Unidentified Analyst: Okay. And then just on putting your graphite in some form into the EV supply chain. This is a really basic question. But does the IRA kind of encourage use of domestic graphite product…

Marcel Kessler: Yes, very much so. Absolutely. I think that’s really the driver for the opportunity for us, at least in North America. There may be opportunities in other regions as well, but that’s the clear driver for potentially using seeds and Eagle coke and potentially using our rateriation assets in North America, a couple of that.

Operator: The next question comes from .

Unidentified Analyst: Looking to 24, I think you mentioned you expect volumes to return to more normalized levels. Can you talk a bit more about that? What normalized means — is this closer to what we saw in 2018 and ’19? Or how should we think about that?

Timothy Flanagan: Yes. I mean — so certainly, we’re at a fairly low point here in the first half, and we see some improvement in the second quarter. We expect to see sequential improvement through Q3 and Q4, leading into next year. And I think the steel demand statistics that Jeremy cited lead us to believe that we’ll see a bit of a pickup as well heading into 4 what exactly that looks like from an absolute demand number. I’d point you back to 2021. We are in the 16,000 ton range for 2021, and that was the year that we ran our assets not flat out or fully running, but certainly at a pretty high utilization rate. And I think with the restart of St. Mary’s and some additional capacity that brings, certainly, we could get to that level or beyond.

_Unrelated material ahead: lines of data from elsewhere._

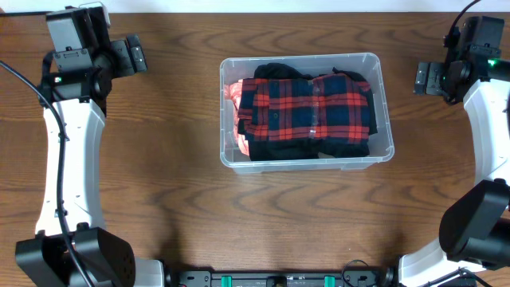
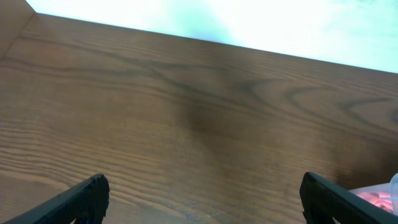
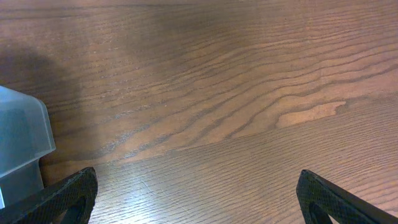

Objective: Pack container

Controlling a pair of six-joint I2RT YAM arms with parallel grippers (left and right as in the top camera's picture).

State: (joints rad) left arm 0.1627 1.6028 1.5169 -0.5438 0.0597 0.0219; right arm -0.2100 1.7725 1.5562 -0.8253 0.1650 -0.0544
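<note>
overhead: left gripper (image 1: 140, 56) is at the far-left side of the wooden table (image 1: 159, 199), pointing in toward the middle. jaws spread wide, nothing between them. left wrist view agrees: its two dark fingers (image 2: 84, 200) show only in the bottom corners, with bare wood grain across the whole gap. no grip on anything.

right gripper (image 1: 417, 78) is at the far-right side, facing inward, jaws also spread wide and holding nothing. right wrist view: fingertips (image 3: 74, 193) are in the two bottom corners with plain tabletop between them.

container (image 1: 384, 104) stands at the centre of the table, between the two grippers and well apart from both, long side running left to right. a frosted corner of it shows at the left edge of the right wrist view, clear of the fingers. a clear edge with something pink behind it shows at the lower right of the left wrist view, too cropped to say more.

inside: folded red-and-navy plaid shirt (image 1: 307, 112) on top, black garment (image 1: 279, 72) under and around it, pink cloth (image 1: 233, 92) against the left wall. clothes cover the base, so any label there cannot be read.
</note>
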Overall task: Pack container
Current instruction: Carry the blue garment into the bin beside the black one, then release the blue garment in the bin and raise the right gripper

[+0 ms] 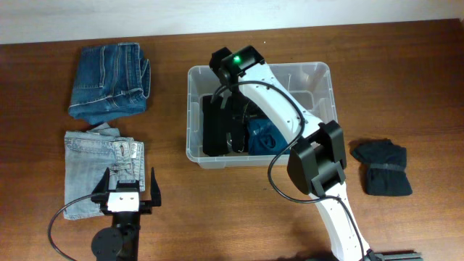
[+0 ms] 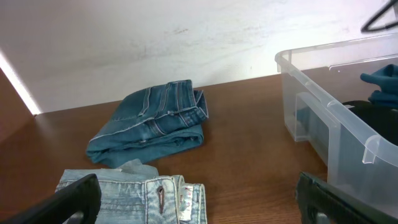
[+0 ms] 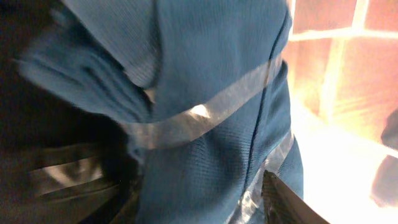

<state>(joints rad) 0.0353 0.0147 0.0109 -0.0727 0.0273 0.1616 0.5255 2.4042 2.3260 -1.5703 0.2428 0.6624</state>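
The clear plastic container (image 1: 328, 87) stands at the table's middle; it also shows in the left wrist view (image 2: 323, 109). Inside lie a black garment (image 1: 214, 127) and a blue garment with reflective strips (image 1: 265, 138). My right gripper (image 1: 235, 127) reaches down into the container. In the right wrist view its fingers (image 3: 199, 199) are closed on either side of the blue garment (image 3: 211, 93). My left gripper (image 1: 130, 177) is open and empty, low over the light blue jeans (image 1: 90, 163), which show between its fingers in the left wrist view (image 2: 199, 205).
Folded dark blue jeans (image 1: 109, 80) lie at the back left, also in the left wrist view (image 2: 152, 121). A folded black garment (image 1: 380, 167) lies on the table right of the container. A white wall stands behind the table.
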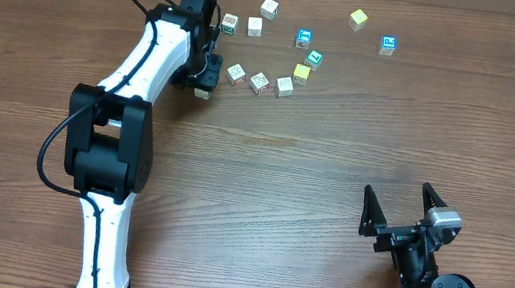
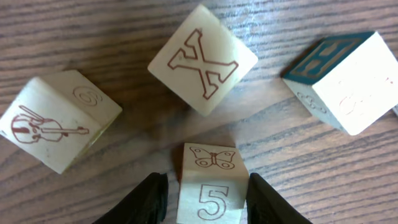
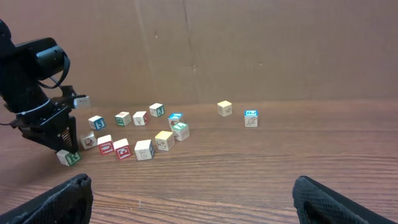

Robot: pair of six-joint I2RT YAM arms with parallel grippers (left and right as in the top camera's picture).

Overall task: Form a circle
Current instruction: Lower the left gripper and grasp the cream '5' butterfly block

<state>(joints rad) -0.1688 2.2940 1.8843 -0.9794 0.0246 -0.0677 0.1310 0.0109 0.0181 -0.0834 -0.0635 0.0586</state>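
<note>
two claws are showing over the wooden table (image 1: 265, 165). the left claw (image 2: 206, 186), at the upper left of the overhead frame, is standing partly open with its fingers (image 2: 146, 199) straddling the 5 cube (image 2: 211, 180), which is printed with a butterfly and a 5 and is resting on the wood. the finger at lower right is sitting tight against the cube, while a thin dark gap is showing at the other side, so whether the cube is really being squeezed i cannot tell. in the left wrist view the x cube (image 2: 202, 59) is lying just past it at top centre, the violin cube (image 2: 56, 124) is sitting turned at the left and the teal cube (image 2: 342, 81) is sitting at the right, all apart from one another. the circle (image 1: 285, 86) is lying in the upper middle of the overhead frame as a loose, gappy loop of cubes, with the 5 cube at its lower left end. the yellow cube (image 1: 358, 19) and the blue cube (image 1: 388, 45) are lying apart toward the upper right. the right claw (image 1: 398, 194) is sitting at the lower right, well away from the cubes, its jaws spread wide and holding nothing.
</note>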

Again, all dependent on market conditions. But certainly, we won’t have the impact of the Star or sorry, the Monterrey shutdown that we’re seeing here in the first quarter and the second quarter of this year, looming over us as we head into 2024. So overall, 2024 should be a very good commercial year for us.

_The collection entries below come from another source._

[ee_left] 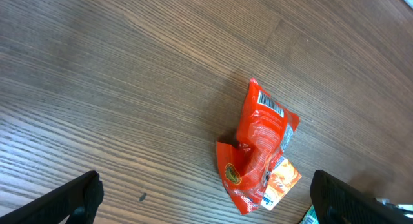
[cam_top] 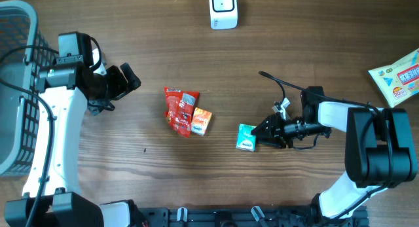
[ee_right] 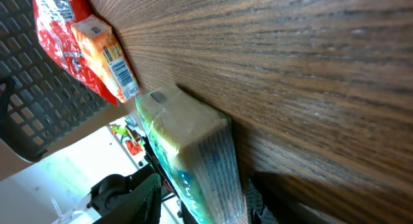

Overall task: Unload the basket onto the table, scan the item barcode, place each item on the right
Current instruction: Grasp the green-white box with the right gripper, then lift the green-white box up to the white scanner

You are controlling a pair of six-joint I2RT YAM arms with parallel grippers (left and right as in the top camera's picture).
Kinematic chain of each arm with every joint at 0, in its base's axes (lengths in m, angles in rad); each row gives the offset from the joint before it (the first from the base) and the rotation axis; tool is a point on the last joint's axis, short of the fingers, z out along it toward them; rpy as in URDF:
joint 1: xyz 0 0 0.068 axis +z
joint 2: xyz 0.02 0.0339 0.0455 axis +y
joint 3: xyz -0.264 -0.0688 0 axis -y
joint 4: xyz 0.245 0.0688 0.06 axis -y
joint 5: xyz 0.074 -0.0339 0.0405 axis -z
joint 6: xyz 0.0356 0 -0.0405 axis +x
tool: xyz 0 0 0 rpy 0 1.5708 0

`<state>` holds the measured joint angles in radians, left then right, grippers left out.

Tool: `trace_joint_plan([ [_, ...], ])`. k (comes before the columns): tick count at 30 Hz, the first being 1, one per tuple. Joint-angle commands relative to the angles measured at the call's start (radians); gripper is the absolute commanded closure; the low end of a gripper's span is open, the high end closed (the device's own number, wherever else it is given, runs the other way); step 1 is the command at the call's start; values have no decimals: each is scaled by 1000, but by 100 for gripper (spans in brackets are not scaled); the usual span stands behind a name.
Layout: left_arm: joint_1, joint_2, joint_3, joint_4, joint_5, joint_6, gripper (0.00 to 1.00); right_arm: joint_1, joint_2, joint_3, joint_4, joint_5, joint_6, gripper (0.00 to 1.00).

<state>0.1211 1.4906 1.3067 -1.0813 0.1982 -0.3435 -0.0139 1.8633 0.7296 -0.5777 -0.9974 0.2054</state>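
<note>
Teal-green rectangular packet (cam_top: 246, 137) sits between my right jaws on the wooden counter (cam_top: 131, 181) — clamped or not, I cannot tell; left jaws gape open, well away.

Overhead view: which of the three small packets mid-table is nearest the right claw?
The small teal-green wrapped packet, lying at the tips of the right claw. The red crinkly bag and small orange box lie together further off.
</note>
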Motion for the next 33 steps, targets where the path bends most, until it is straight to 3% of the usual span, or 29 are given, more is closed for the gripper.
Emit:
trace_joint_plan([
  [1,5,3,12,0,-6,-9,0,28,14,-16,14,177,7,56],
  [7,5,3,12,-1,-6,-9,0,73,14,-16,57,246,72,61],
  [8,6,3,12,-1,-6,-9,0,73,14,-16,61,246,79,67],
  [10,5,3,12,-1,-6,-9,0,73,14,-16,66,246,96,96],
  [15,6,3,12,-1,-6,-9,0,73,14,12,48,219,101,96],
  [18,6,3,12,0,-6,-9,0,72,14,91,12,-220,-78,96],
  [22,6,3,12,-1,-6,-9,0,73,14,129,44,-415,-105,96],
  [23,5,3,12,-1,-6,-9,0,74,14,129,62,-589,-229,96],
  [27,5,3,12,-1,-6,-9,0,146,14,129,141,-627,-253,96],
  [33,5,3,12,0,-6,-9,0,402,10,129,335,-627,-265,96],
])
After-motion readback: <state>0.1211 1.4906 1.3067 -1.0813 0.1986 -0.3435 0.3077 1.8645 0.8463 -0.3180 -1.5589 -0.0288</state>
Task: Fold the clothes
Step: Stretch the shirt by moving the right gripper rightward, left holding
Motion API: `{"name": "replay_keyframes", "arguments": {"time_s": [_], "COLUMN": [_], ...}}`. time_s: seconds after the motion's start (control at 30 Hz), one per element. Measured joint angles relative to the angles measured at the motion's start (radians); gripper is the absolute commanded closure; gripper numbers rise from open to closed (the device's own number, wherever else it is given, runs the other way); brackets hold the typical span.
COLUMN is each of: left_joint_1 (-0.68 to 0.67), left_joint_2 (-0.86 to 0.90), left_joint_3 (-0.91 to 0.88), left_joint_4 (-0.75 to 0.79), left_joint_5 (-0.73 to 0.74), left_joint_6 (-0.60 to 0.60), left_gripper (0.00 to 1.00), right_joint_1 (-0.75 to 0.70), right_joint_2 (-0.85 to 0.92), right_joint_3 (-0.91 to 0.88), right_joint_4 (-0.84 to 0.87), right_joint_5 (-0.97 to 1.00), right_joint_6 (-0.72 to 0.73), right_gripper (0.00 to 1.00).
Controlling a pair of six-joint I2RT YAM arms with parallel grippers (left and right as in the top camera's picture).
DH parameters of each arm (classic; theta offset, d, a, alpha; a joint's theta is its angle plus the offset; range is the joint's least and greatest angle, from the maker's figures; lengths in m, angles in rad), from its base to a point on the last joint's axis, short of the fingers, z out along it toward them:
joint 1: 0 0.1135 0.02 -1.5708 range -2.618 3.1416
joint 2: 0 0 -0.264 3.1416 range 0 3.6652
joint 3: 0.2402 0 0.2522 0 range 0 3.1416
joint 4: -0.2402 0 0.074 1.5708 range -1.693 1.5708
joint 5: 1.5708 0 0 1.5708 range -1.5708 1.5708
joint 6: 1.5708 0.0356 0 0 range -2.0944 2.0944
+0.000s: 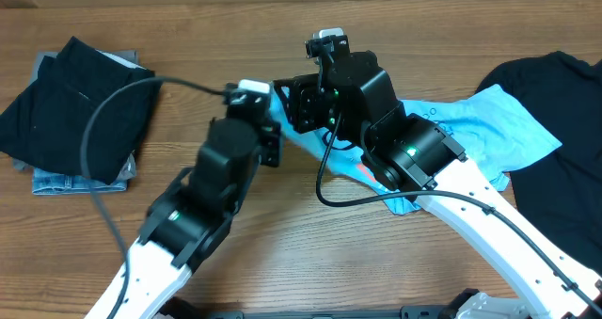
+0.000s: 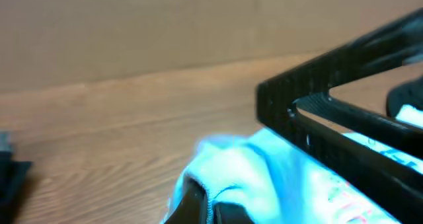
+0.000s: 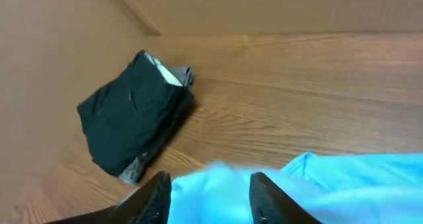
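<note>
The clothes in play are a light blue T-shirt [image 1: 489, 121], spread from the table's middle out to the right. Its left end is bunched where both arms meet. In the left wrist view my left gripper [image 2: 211, 207] is shut on a fold of the blue cloth [image 2: 264, 164], with a seam running between the dark fingers. In the right wrist view my right gripper [image 3: 210, 197] stands open, its fingers [image 3: 156, 199] apart, with the blurred blue T-shirt [image 3: 344, 184] lying between and beyond them. From overhead both grippers are hidden under the arms.
A folded dark stack [image 1: 71, 112] on jeans [image 1: 56, 180] sits at the far left, also seen from the right wrist [image 3: 132, 118]. A black garment [image 1: 555, 178] lies at the right edge. The right arm [image 2: 344, 92] is close beside the left wrist camera. A brown wall [image 2: 132, 26] backs the table.
</note>
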Motion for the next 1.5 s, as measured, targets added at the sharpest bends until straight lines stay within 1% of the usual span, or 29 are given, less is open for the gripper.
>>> {"name": "replay_keyframes", "arguments": {"time_s": [0.1,0.23,0.33,0.47,0.53,0.6,0.67,0.73,0.83,0.97,1.03,1.13,1.23,1.43,1.47,1.5], "left_joint_1": [0.000,0.000,0.000,0.000,0.000,0.000,0.000,0.000,0.000,0.000,0.000,0.000,0.000,0.000,0.000,0.000], "left_joint_2": [-0.056,-0.107,-0.124,-0.126,-0.126,-0.126,-0.126,-0.126,-0.126,-0.126,-0.126,-0.126,-0.126,-0.126,-0.126,-0.126], "left_joint_3": [0.000,0.000,0.000,0.000,0.000,0.000,0.000,0.000,0.000,0.000,0.000,0.000,0.000,0.000,0.000,0.000], "left_joint_4": [-0.035,-0.064,-0.068,-0.068,-0.067,-0.066,-0.066,-0.067,-0.067,-0.067,-0.069,-0.078,-0.080,-0.082,-0.082,-0.082], "left_joint_5": [-0.061,-0.111,-0.129,-0.139,-0.141,-0.143,-0.147,-0.151,-0.151,-0.151,-0.154,-0.157,-0.158,-0.158,-0.158,-0.158], "left_joint_6": [0.000,0.011,0.028,0.040,0.042,0.042,0.042,0.042,0.042,0.042,0.042,0.042,0.042,0.042,0.042,0.042], "left_gripper": [0.96,0.96,0.96,0.96,0.96,0.96,0.96,0.96,0.96,0.96,0.96,0.96,0.96,0.96,0.96,0.96], "right_joint_1": [0.000,0.000,0.000,0.001,0.001,-0.010,-0.032,-0.085,-0.179,-0.303,-0.347,-0.396,-0.441,-0.533,-0.544,-0.551], "right_joint_2": [-0.001,-0.027,-0.086,-0.183,-0.208,-0.211,-0.205,-0.203,-0.203,-0.203,-0.203,-0.203,-0.202,-0.200,-0.200,-0.200], "right_joint_3": [0.000,0.000,0.002,0.007,0.014,0.014,0.016,0.012,0.007,-0.015,-0.032,-0.078,-0.159,-0.310,-0.332,-0.347], "right_joint_4": [0.000,-0.035,-0.160,-0.404,-0.534,-0.675,-0.754,-0.845,-0.886,-0.909,-0.912,-0.912,-0.899,-0.842,-0.832,-0.826], "right_joint_5": [0.034,0.092,0.159,0.259,0.304,0.331,0.333,0.323,0.280,0.201,0.169,0.131,0.104,0.062,0.050,0.043], "right_joint_6": [0.000,-0.010,-0.015,0.002,0.056,0.138,0.195,0.239,0.276,0.303,0.309,0.319,0.338,0.401,0.407,0.414], "right_gripper": [0.44,0.42,0.42,0.42,0.42,0.37,0.32,0.32,0.32,0.46,0.60,0.67,0.72,0.74,0.78,0.80]}}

Unidentified Analyst: Okay. And I think you mentioned that you signed some new multiyear agreements. Can you talk a bit about that — what does that mean? Are these volume types of agreements? Because I don’t think I saw any change in the LTAs?

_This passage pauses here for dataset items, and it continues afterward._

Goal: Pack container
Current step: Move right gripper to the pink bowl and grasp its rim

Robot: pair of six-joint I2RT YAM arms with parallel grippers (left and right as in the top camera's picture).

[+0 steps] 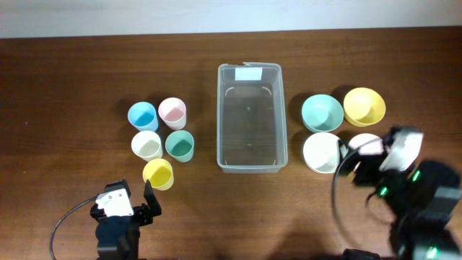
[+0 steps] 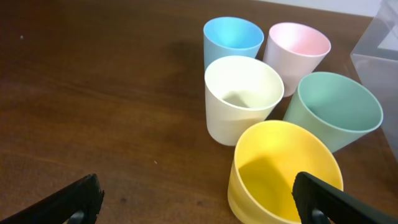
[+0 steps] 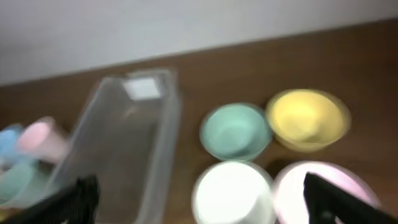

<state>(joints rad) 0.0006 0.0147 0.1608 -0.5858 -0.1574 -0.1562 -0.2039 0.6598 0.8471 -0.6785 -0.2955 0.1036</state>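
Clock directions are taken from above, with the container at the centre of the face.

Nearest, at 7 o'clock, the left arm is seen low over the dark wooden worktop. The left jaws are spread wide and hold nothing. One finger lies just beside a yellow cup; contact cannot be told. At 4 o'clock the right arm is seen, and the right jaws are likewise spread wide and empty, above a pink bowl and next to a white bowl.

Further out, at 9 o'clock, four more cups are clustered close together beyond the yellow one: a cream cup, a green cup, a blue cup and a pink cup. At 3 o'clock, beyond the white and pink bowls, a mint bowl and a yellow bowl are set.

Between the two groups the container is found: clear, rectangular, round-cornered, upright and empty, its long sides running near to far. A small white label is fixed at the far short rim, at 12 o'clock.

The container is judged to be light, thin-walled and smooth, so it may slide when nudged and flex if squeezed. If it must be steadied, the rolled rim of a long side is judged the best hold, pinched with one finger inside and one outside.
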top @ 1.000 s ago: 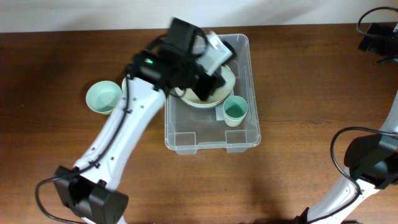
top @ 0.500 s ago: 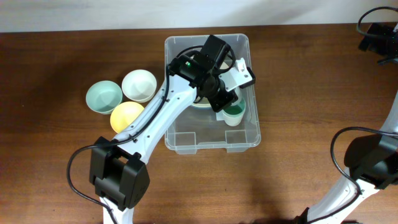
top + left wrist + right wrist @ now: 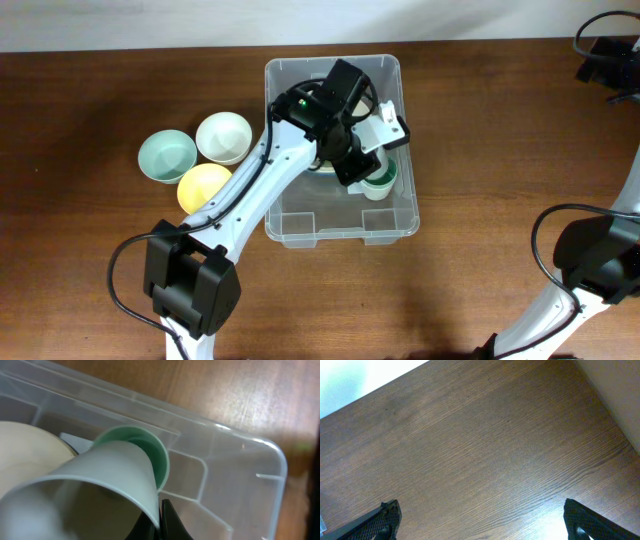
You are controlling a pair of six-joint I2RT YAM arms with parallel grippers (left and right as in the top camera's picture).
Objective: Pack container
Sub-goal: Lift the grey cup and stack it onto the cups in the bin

Timothy Flanagan: Yes. So the guidance on the LTA front, again, it relates to those original LTAs that were signed back in 2017 and ’18. We have had some success here in the early part of this year, where we’ve signed several new agreements, albeit on similar terms, not exactly the same arrangements that we had in the past. But I think, again, they reflect our customers’ kind of commitment to GrafTech and Grafex’s commitment to our customer base and their confidence in our ability to deliver these electrodes and the high-quality electrodes into the market. So these customers obviously value the surety of supply that we can provide. So those will hopefully continue to grow as part of our overall portfolio. And yes, we’re very happy with the progress we’re making on that front.

Marcel Kessler: And maybe to further clarify, if I may then. So the LTA tables that we are disclosing do not include any new multiyear sales agreements, right? So those are purely the original ones that were entered into 5 years ago, and we will not include the multiyear sales agreement in those traditional LTA tables going forward. Given that the price is achieved and the terms are different, right? And the pricing is obviously closer to current market positions. So it’s not quite comparable. So we don’t think it will be correct to lump the many of the existing LTA tables.

Unidentified Analyst: Are you going to provide any information going forward on these new contracts?

Timothy Flanagan: Yes. Certainly, as they become a more material piece of our overall commercial portfolio, we’ll provide some necessary direction.

Unidentified Analyst: Thank you.

Operator: This concludes our question-and-answer session. I will hand the call back over to Mr. Kessler for closing remarks.

Marcel Kessler: Thank you, operator. I’d like to thank everyone on this call for your interest in GrafTech, and we look forward to speaking with you in August. Have a nice weekend.

Operator: Ladies and gentlemen, this does conclude the conference call for today. We thank you for your participation and ask that you please disconnect your lines.